Fatima Spar & The Freedom Fries
Fatima Spar & The Freedom Fries treffen zur richtigen Zeit den richtigen Nerv, mit Originalität und einem Konzept, das ebenso offen ist wie die Band selbst. Heiße Grooves und hemmungslose Musik, guter alter Swing, Balkan-Brass und orientalischer Pop schmelzen im Hochofen der Freedom Fries zu immer frischer und feurig servierter Tanzmusik zusammen. Die türkische Sängerin Fatima Spar und ihre Kapelle, deren Mitglieder aus allen möglichen Nachfolgestaaten der Habsburger und des osmanischen Reiches stammen, fanden zwanglos zur ersten postosmanischen Swingband zusammen, die bisweilen so jammt, als wäre Harlem eine Wellblechsiedlung in Belgrads oder in Istanbul.
Absoluter Mittelpunkt der Band ist die zierliche aber auf der Bühne frivol auftretende Frontfrau Fatima Spar, die ihre Texte in Türkisch und Englisch schreibt und mit fiebrig-lasziver Intensität singt. Manchmal vertauscht sie ihr Mikro mit einem Megaphon, wodurch sie auf Samples oder Computer verzichten kann, wie bei zum Beispiel bei "Joseph, Joseph", ein Hit der Wiener Clubszene.
Die "Slawen" der Band sind jazzerprobte Musiker wie etwa der ukrainische Saxophon-Virtuose Andrej Prosorov, das bulgarische Trompeten-Ass Alexander Wladigeroff oder Milos Todorovski am Akkordeon. Drummer Erwin Schober wirft Hardcore- und Drum’n’Bass- in einen Topf, Posaunist Franz Grützner wartet Marschmusikerfahrung auf und Philipp Moosbrugger ist mit seinem unbändigen Walking Bass der Swing-Hipster der Band – dieses Trio bildet den österreichischen Teil der Kapelle.

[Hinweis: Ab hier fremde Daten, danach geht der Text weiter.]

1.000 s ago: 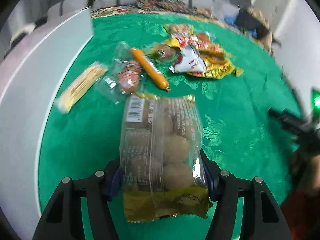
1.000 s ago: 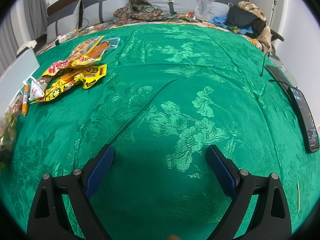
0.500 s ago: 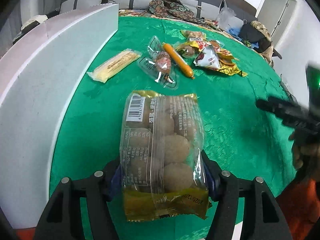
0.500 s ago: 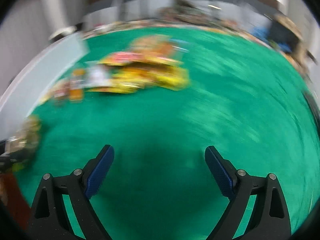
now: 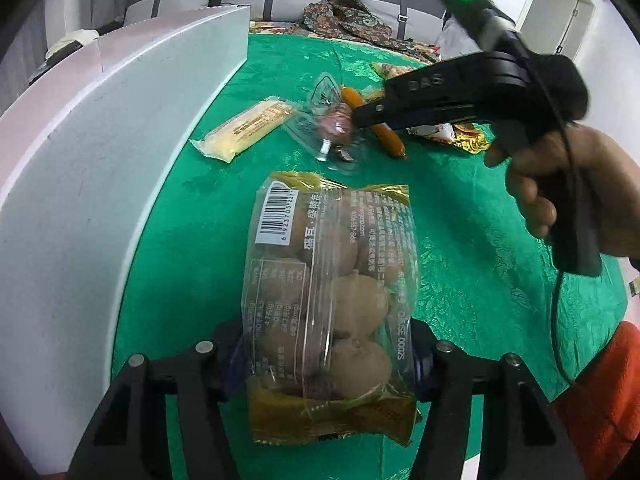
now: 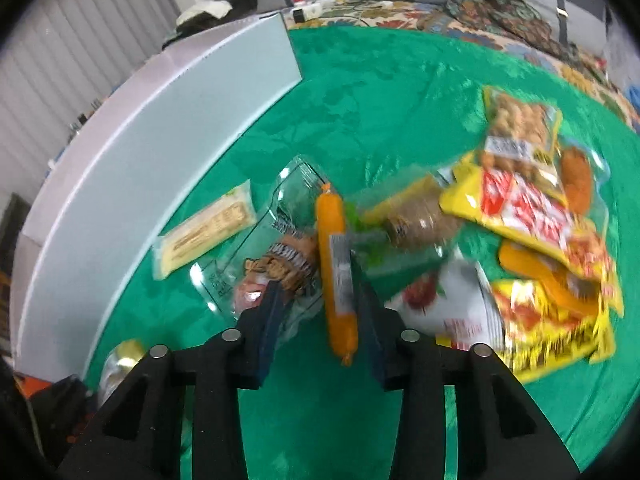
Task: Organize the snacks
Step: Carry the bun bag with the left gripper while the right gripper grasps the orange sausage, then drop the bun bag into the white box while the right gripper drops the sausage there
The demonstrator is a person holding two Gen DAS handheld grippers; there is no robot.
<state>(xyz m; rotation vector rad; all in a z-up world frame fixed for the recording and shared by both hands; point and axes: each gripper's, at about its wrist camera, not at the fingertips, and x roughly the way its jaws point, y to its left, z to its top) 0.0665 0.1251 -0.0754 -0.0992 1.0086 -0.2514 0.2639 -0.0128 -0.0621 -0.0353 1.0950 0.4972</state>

Die Band hat im Laufe ihres Bestehens bereits Clubs und Festivals in Deutschland, Belgien, Ungarn, Frankreich und in der Schweiz zum Toben gebracht – unter anderem im Juni 2007 den Eupen Musik Marathon. Mit "Zirzop" haben Fatima Spar und Die Freedom Fries 2006 ihr erstes Album eingespielt, das durchaus hält, was die mitreißenden Konzerte versprochen hatten. "Zirzop" heißt übrigens auf Türkisch so viel wie "verrückt“… Für Tanzwütige, Fans gepflegter Mischmaschmusik aus Swing und Jazz, Balkanbrass und Wiener Schmäh äußerst geeignet. Wer’s noch nicht kennt, der kann sich danach in eine der gerade genannten gesellschaftlichen Gruppen einreihen.
Eintritt 12 €/Studenten & Erwerbslose: 9 € / Schüler: 6 €
Kombiticket inkl. Trotz Ensemble „Projekt Eden“ 18 € / Schüler, Studenten, Erwerbslose: 9 €
Capitol – Saal K2, Neustraße 79, 4700 Eupen.